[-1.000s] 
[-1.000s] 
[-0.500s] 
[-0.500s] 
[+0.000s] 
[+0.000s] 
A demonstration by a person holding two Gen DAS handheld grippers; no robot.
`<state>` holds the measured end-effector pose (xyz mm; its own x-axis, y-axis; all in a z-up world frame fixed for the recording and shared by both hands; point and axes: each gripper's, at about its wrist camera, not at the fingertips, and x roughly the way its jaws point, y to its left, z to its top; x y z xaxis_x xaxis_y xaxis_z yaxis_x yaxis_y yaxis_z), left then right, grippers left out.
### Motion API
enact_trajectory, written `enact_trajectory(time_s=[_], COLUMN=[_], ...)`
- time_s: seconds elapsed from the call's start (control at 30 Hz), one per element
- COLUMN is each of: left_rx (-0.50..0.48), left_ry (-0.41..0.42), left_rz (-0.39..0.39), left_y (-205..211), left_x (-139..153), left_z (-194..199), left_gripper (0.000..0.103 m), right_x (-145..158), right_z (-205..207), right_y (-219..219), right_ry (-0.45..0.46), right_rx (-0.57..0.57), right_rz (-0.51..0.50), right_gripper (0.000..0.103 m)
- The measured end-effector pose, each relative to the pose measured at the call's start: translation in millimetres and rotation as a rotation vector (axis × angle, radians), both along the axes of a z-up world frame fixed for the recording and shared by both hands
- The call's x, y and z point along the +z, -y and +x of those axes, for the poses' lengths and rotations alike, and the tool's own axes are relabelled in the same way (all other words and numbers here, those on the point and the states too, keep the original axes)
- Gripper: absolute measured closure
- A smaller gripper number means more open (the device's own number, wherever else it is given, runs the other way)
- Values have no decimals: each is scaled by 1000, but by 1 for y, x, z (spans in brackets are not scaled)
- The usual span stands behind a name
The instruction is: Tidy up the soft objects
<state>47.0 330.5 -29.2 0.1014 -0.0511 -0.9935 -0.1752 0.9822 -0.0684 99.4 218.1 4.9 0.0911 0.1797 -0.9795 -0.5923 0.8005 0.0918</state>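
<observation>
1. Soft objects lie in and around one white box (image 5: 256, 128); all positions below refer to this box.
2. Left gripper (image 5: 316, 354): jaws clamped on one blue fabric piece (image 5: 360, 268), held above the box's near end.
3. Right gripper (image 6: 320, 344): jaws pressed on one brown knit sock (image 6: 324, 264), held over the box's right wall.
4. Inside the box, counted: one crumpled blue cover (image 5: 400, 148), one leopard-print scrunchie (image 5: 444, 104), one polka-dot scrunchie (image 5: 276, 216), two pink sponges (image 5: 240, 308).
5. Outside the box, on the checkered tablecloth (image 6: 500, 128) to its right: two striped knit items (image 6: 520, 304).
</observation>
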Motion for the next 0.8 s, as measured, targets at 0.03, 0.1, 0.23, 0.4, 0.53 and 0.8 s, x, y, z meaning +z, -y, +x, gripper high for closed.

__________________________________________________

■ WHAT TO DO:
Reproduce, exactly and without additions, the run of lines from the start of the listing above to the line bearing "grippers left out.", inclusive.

■ YOUR SOLUTION:
[-1.000s] 
[-1.000s] 
[-0.500s] 
[-0.500s] 
[+0.000s] 
[+0.000s] 
A demonstration by a person holding two Gen DAS handheld grippers; no robot.
`<state>` holds the measured end-effector pose (xyz mm; its own x-axis, y-axis; all in a z-up world frame fixed for the recording and shared by both hands; point and axes: each gripper's, at about its wrist camera, not at the fingertips, and x roughly the way its jaws point, y to its left, z to its top; x y z xaxis_x xaxis_y xaxis_z yaxis_x yaxis_y yaxis_z), left then right, grippers left out.

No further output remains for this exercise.